Pada kasus hipertiroid didapatkan peningkatan frekuensi detak jantung, tekanan arteri yang melebar dan peningkatan curah
jantung yang menyerupai keadaan aktivitas adrenergic. Stimulasi reseptor aderegik menyebabkan peningkatan second messenger, c-
AMP yang mengakselerasi depolarisasi diastolik dan meningkatkan frekuensi detak jantung. Hal ini diakibatkan karena hormon
tiroid tuja mengatur beberapa transporter ion dimembran plasma seperti Na+, K+, Ca++, ATP ase dan beberapa voltaged gate
postassium channel (Dewi & Yuniadi, 2011; Klein & Ojamma, 2001).

Aktivitas listrik jantung secara spontan akan meningkat pada inkubasi kardiomiosit vena pulmonalis dengan hormon tiroid,
demikian pula dengan delayed after depolarization dan early after depolarization baik pada sel kontraktil maupun tidak. Pada pasien
hipertiroid akan mengakibatkan kelainan sarad otonom, persarafan vagal dan simpatik yang dapat mengakibatkan Aritmia
diakibatkan aktivitas adernergik(Dewi & Yuniadi, 2011).

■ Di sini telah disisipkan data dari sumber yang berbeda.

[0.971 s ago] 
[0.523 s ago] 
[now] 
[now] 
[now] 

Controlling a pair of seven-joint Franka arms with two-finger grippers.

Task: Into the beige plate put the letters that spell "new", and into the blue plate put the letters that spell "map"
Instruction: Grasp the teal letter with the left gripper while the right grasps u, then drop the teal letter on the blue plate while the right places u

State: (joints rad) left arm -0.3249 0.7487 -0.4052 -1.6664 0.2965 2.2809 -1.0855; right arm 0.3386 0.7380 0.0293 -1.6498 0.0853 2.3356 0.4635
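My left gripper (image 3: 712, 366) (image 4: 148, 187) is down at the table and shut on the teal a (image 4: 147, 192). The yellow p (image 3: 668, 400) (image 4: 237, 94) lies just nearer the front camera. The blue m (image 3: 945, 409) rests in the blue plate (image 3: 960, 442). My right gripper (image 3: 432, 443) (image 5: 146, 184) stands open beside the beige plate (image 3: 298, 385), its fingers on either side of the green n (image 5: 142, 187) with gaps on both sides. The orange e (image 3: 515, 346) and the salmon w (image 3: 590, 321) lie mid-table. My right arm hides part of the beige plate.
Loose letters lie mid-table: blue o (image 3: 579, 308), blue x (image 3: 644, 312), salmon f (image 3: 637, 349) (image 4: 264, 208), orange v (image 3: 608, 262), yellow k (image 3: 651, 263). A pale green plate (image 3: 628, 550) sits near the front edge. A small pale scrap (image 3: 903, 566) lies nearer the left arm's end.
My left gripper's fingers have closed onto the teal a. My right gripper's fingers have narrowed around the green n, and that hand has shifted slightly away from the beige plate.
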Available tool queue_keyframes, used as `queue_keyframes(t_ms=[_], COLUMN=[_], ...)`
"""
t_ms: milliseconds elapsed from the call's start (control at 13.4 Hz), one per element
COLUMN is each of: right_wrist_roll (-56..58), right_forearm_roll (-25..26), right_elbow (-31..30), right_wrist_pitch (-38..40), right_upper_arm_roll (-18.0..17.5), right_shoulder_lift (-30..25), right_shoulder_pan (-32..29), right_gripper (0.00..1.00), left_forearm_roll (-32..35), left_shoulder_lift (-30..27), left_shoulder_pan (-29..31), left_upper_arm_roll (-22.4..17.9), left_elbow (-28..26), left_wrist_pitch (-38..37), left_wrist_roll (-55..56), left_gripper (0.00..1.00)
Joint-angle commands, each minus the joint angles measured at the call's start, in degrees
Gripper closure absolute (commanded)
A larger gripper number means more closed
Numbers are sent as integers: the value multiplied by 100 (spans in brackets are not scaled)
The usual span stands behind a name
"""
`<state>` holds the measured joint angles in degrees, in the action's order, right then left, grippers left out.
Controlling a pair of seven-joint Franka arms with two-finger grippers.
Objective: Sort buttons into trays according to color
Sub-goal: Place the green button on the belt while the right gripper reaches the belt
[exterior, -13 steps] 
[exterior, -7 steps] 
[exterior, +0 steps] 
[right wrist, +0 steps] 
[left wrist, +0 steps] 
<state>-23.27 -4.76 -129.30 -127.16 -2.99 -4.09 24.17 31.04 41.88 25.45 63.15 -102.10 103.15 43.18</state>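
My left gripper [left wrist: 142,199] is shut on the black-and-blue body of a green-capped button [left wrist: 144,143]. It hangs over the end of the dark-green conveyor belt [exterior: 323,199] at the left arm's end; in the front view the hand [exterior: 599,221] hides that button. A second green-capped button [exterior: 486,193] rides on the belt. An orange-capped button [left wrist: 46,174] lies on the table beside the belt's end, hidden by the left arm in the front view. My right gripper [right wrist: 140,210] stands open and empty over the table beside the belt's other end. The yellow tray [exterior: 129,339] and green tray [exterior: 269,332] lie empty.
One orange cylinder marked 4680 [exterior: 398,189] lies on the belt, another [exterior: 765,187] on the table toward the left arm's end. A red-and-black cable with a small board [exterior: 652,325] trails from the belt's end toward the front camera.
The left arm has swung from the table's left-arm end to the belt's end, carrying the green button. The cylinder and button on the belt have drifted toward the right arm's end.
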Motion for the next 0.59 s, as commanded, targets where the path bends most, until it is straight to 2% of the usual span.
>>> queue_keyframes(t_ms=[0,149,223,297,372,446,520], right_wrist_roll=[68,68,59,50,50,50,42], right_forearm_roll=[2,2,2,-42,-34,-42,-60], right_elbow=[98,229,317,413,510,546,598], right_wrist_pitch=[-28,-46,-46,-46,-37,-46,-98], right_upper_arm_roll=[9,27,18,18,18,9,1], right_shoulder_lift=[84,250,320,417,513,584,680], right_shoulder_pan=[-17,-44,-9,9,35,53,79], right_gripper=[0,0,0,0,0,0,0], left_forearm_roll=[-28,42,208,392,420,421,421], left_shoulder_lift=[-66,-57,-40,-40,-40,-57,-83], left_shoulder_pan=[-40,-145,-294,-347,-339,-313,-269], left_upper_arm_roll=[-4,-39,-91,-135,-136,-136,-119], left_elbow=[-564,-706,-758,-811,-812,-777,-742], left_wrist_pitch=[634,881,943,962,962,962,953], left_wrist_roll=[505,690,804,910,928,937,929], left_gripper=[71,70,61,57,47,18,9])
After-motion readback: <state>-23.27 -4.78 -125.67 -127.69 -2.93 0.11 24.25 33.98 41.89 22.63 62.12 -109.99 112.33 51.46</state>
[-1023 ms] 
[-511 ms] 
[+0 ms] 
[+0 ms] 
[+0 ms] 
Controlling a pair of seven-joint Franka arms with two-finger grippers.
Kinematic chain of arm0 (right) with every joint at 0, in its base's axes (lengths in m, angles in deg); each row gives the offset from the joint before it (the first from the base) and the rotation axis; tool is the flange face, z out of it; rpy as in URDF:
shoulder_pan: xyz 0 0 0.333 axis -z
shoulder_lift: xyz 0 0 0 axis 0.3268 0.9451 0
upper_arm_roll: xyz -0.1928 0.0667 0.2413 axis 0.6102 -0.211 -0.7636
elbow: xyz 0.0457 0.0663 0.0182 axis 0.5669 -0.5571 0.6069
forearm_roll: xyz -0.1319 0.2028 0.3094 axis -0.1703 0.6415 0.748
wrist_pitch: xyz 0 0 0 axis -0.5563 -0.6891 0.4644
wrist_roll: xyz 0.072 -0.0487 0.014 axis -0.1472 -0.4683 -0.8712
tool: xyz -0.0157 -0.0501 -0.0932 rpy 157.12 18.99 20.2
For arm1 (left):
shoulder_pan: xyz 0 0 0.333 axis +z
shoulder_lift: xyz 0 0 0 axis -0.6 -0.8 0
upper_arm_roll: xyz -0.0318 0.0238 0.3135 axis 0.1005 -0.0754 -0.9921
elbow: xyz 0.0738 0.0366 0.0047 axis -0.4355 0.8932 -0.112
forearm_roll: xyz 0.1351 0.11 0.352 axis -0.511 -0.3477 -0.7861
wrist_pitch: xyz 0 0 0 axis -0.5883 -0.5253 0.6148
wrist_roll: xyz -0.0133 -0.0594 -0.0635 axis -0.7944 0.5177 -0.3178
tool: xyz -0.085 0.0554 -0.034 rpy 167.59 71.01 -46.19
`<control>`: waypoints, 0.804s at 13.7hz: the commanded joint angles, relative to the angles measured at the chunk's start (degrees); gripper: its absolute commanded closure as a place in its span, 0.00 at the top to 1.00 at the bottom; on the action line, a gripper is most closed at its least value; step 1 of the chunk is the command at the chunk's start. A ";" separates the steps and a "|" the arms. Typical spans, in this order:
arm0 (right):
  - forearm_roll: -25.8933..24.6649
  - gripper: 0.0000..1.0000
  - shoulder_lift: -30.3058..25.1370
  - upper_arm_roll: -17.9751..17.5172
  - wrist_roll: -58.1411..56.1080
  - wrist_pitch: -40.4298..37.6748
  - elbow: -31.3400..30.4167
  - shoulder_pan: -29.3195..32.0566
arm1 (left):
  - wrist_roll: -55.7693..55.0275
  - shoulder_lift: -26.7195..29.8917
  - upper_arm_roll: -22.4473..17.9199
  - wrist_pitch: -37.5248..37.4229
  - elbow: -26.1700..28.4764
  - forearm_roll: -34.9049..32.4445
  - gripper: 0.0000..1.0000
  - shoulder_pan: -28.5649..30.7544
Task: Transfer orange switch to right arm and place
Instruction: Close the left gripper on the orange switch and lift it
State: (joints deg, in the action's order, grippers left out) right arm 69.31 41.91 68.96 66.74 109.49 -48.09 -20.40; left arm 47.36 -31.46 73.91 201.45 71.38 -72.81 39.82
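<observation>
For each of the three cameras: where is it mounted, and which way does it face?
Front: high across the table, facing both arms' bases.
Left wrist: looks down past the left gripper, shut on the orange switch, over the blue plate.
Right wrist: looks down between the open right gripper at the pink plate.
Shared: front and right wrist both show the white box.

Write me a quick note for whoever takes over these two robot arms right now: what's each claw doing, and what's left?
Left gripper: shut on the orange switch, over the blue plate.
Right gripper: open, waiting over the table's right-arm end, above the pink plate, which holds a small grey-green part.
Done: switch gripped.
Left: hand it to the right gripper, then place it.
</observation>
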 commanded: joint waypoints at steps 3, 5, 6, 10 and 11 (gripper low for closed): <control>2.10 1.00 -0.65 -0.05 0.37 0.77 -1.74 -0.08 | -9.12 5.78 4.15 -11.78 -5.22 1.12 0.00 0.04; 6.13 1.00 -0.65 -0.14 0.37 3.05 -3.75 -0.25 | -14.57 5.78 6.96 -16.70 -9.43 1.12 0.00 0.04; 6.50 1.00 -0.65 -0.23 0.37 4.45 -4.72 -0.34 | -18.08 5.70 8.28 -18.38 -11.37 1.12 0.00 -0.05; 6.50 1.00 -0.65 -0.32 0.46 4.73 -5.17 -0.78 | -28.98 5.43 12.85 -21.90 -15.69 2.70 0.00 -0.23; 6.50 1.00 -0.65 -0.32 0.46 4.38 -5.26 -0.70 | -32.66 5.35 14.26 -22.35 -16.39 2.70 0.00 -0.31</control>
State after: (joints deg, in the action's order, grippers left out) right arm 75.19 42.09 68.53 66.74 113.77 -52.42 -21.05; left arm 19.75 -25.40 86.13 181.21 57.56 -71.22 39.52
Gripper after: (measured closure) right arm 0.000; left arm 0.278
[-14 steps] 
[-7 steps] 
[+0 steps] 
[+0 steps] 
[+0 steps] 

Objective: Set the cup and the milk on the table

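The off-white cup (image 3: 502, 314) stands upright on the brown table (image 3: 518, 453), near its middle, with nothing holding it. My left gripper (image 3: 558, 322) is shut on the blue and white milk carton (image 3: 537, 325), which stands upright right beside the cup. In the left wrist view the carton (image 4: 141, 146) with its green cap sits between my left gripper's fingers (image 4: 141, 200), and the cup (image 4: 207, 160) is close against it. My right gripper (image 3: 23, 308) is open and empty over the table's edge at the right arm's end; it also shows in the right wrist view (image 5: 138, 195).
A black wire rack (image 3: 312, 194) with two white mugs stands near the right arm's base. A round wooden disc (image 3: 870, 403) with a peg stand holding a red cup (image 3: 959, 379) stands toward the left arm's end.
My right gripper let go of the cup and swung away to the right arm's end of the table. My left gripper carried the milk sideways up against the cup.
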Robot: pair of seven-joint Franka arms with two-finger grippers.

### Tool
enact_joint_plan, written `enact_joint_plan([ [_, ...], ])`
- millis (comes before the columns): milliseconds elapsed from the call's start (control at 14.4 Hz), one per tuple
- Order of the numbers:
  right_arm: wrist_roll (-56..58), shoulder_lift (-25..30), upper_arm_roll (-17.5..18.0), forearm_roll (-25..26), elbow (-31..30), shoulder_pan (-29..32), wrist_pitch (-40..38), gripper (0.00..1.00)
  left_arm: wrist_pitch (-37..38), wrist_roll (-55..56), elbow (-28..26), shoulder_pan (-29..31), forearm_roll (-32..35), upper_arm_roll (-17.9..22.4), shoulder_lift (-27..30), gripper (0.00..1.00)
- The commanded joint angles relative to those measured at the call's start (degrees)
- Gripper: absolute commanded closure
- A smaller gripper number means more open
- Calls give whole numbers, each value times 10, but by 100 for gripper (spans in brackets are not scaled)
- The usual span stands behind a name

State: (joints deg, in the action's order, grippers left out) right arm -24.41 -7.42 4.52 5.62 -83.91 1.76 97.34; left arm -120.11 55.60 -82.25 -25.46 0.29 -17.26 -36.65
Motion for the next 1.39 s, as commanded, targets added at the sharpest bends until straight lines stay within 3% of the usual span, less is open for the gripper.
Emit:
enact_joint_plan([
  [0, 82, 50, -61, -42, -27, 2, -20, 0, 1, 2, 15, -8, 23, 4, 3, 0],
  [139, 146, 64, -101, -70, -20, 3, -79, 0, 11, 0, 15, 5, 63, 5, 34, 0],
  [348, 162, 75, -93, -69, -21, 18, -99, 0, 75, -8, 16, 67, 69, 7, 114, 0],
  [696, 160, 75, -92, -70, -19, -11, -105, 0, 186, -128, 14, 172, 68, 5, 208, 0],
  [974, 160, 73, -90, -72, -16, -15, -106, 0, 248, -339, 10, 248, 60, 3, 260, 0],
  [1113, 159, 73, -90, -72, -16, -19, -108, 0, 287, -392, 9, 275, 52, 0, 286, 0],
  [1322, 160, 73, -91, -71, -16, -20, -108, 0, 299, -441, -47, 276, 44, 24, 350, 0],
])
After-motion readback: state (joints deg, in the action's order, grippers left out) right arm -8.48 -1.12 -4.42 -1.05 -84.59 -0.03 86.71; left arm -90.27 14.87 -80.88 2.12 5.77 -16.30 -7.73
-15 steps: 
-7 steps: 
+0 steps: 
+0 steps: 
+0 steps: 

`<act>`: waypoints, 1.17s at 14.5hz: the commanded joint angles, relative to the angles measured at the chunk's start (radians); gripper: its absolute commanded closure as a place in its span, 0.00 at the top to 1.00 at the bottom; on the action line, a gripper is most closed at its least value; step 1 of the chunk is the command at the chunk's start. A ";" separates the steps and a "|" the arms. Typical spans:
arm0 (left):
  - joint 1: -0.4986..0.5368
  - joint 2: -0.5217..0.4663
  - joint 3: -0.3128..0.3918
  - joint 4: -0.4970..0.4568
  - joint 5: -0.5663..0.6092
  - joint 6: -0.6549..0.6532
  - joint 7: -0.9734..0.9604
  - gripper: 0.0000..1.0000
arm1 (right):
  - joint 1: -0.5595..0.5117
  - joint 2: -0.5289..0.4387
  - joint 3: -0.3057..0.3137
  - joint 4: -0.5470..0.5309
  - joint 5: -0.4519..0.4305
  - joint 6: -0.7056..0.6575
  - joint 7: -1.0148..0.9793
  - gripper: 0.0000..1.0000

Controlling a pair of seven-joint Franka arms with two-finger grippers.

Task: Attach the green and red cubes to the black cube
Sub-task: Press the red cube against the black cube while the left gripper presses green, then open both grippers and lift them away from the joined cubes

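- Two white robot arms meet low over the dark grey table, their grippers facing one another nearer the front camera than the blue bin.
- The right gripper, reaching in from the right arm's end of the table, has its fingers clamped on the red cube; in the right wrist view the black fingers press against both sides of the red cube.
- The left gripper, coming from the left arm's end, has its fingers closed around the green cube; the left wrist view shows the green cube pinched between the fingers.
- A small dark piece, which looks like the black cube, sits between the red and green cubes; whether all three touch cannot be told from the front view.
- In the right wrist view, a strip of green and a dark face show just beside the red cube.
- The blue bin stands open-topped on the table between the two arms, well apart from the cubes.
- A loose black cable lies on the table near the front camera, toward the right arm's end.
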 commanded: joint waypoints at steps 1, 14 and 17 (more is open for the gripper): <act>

Hypokalemia menyebabkan potensial membran istirahat (resting membrane potential/RMP) lebih lama dari pada
saat normal, sehingga terjadi penurunan rangsangan membran sebagai akibat perlamaan RMP dan potensial ambang
(threshold potential/TP) mengalami perbedaan. K+ pada ekstraseluler akan menurun yang mengakibatkan arus implus
listrik/ potensial aksi tertunda (delayed rectifier current), menjadikan peningkatan durasi potensial aksi (action
potential duration/APD) dan penundaan repolarisasi. Ion K+ diperlukan untuk dapat membuka saluran penyearah
pada potensial aksi. Kekurangan K+ pada ekstraseluler akan mengubah konfigurasi potensial aksi, dengan dursi fase 2
pertama meningkat dan kemudian menurun sedangkan fase 3 terjadi perlambatan. Efek akhir akan mengakibatkan
potensial aksi dengan perpanjangan (pada EKG dilihat adanya QT interval) dan menghasilkan peningkatan periode
refraktori relatif (relative refractory period/RRP) dan penurunan perbedaan dari potensial saat membran istirahat
selama fase terminal potensial aksi (pada gambaran EKG dapat dilihat ekstrasistol) (Chow et al., 2014; Kossaify,
2010).
Takiaritmia tidak sepenuhnya disebkan oleh adanya iskemia, gangguan metabolik, dan
gangguan elektrolit. Tetapi adanya LV dysfuction mengakibatkan peruahan elektrofisilogi
miokard termasuk perpanjangan potensial aksi dan paroksismal Aritmia ventrikel (Ban et al.,
2013; Fernández-guerrero et al., 2005).